We can and do make a difference
One of my biggest jobs right now is loving and raising my beloved son, Orion, and raising him in a way where he grows up connected to our Earth Mother, to the magic and wonder of Nature, of giant cedars and their swirling fronds, of tiger swallowtail butterflies, of raindrops on our strawberry leaves, of baby salmon swimming in the Tolt River, of sword ferns unfurling bigger than him, of barred owls flying silently in the nighttime sky, and so much more. He has his own strong heart, body, soul/sole connection with Earth, with the Magic of Life which will guide him in the sacred ways of reciprocity, regeneration, gratitude, generosity, innovation and LOVE for the times ahead.
Another one of my callings is to find ways to be the strongest ally I can for our Trees – to speak for our trees, either in writing, in planting trees, in restoration work, in contacting policymakers and networking.

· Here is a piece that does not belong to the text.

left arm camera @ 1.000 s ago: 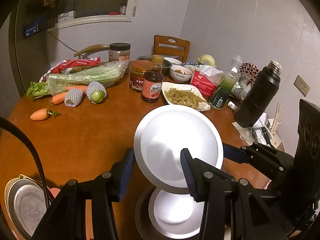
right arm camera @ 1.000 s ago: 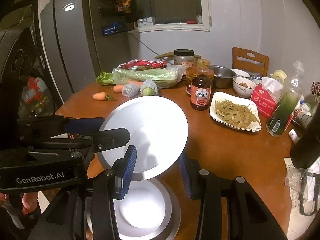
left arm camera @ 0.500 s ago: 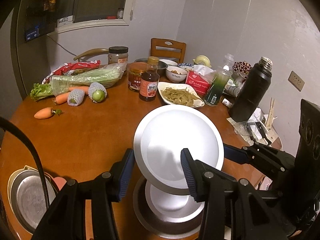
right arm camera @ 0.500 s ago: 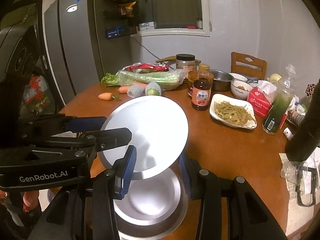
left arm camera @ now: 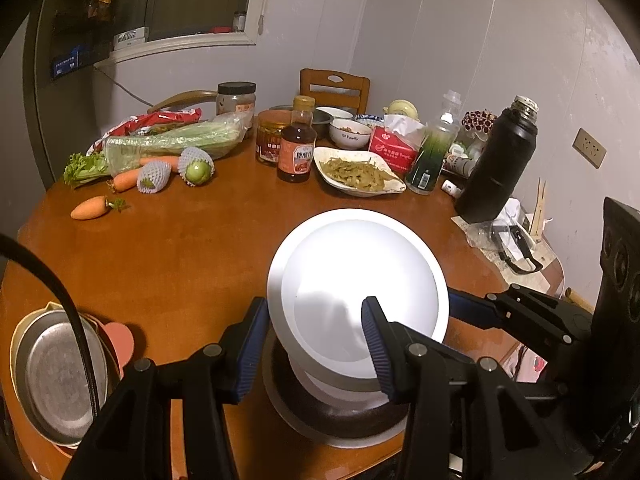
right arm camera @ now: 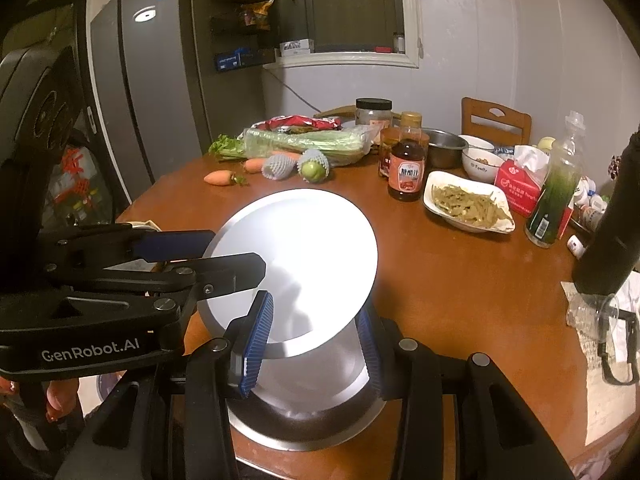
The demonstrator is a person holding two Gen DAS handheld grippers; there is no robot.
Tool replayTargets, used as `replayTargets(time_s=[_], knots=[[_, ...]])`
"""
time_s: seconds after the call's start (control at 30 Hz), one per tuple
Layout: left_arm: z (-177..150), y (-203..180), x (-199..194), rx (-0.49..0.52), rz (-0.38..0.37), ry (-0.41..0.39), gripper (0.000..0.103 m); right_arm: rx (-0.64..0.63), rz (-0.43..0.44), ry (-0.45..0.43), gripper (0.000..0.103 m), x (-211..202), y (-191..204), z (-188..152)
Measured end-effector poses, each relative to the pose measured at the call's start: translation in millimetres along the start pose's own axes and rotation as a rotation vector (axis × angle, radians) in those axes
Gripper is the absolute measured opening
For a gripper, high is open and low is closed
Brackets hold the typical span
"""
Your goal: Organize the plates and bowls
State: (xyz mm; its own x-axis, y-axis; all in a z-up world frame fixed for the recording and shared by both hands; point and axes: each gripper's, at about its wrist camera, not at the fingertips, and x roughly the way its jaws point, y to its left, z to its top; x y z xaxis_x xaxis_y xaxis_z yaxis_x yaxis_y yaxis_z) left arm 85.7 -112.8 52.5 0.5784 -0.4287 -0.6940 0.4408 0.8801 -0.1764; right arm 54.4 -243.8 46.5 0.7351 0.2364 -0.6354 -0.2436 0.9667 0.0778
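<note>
A round silver plate (left arm camera: 356, 280) is held tilted above a second metal plate (left arm camera: 336, 420) that lies on the brown table near its front edge. My left gripper (left arm camera: 316, 344) is shut on the near rim of the lifted plate. My right gripper (right arm camera: 314, 336) is shut on the same plate (right arm camera: 296, 256) from the other side, above the lower plate (right arm camera: 304, 408). Each gripper's arm shows in the other's view. A stack of metal bowls (left arm camera: 56, 372) sits at the table's front left.
The back of the table holds carrots (left arm camera: 90, 208), celery in a bag (left arm camera: 172, 140), a sauce bottle (left arm camera: 296, 148), a dish of food (left arm camera: 358, 170), bowls (left arm camera: 348, 133), a tissue box (left arm camera: 394, 148), a green bottle (left arm camera: 432, 152) and a black flask (left arm camera: 500, 164). A fridge (right arm camera: 132, 92) stands left.
Both grippers have lifted the tilted plate higher and pulled back. More of the lower plate and table now shows beneath it.
</note>
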Motion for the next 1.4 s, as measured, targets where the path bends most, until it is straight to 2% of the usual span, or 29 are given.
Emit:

Orion often hears my pain when I see logging trucks or see trees needlessly cut down. And he’s already become an ally and started finding solutions. He has started talking to our forest fairies and has asked them to take all the chainsaws and put them on an asteroid belt in outer space!! 🙂 (So, this is one of many possible solutions, right? :)) And Orion is regularly asking me to have conversations with him where he has me pretend to be a logger, or the one making the big decisions to cut trees and forests, and then he talks to me about why he loves the trees, what he loves about them and how they provide homes to the squirrels and birds and keep the mountains standing. His passion, kindness and heart inevitably help me to see the beauty in the forests and let them grow tall and, in our conversations, I then agree to change my ways and become a protector too.
As a daughter of our Beloved Earth Mother, I am constantly learning from, listening to, connecting and musing with Her. This connection makes me Aware, births my Love and Care and from this I Share.

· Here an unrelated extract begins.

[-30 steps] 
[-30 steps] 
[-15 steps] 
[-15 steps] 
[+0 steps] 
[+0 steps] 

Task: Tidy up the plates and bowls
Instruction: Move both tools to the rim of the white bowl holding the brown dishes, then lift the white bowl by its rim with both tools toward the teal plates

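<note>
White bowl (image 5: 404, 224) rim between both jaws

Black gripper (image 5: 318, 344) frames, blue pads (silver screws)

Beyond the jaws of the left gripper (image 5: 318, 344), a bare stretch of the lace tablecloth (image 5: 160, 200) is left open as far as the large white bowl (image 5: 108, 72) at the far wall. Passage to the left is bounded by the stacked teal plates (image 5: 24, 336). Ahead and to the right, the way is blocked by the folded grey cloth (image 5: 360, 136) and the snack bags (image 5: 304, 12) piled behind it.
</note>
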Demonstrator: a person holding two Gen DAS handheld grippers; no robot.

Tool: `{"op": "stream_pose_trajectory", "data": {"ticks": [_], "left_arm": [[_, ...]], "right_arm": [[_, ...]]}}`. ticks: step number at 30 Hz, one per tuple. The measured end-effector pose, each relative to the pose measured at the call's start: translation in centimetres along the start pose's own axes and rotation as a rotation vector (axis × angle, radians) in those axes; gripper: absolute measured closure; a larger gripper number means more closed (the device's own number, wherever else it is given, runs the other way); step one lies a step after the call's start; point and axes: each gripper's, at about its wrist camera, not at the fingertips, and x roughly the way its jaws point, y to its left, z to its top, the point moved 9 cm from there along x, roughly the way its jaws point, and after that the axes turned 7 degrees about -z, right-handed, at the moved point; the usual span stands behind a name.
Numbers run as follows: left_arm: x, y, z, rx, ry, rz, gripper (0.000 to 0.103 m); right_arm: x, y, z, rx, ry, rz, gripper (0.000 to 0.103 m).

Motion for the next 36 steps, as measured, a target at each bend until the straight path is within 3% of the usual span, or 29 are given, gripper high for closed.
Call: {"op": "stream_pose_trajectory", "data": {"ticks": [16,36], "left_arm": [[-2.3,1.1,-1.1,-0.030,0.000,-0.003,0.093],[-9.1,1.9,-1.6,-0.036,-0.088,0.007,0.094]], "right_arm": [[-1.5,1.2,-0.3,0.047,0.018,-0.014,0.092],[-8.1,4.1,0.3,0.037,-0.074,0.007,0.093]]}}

This unprecedented heat wave gave me yet another layer of understanding of the preciousness and interconnectedness of life. Yes, my happiness is birthed from within. And it is also fed and nourished deeply by the interconnected web of Life. For within me is the Earth and Cosmos. We all give and receive from each other in the most magnificent of tapestries. Yet the threads are delicate and require tending to, respect and care.
Each year, the deeper my joy and enjoyment in the gifts each season brings, and each year I value even more the miracle of our seasons, the multitude of inter-related miracles that happen to bring the magic of golden, yellow and crimson leaves in fall, or the sparkles of infinite falling snowflake crystals in winter, the magnificence of looking up into the fluffy pink blossoms of an ancient cherry tree against the deep blue sky in spring, and the miracle of the perfect blood-red, heart-shaped sweetness of strawberries in summertime. This is just one example of the joy we receive from the dynamic harmony of Life!
Now that these balances are changing, what do we do?
Now more than ever it is important to connect, listen and love our Earth Mother. May we uphold the characters of nurturance, compassion, restoration, community, generosity, gifting and cooperation. And at the heart of it all is LOVE. This is what life thrives on. Women are the keepers and the peacemakers, and the time is Now. We are the Ones.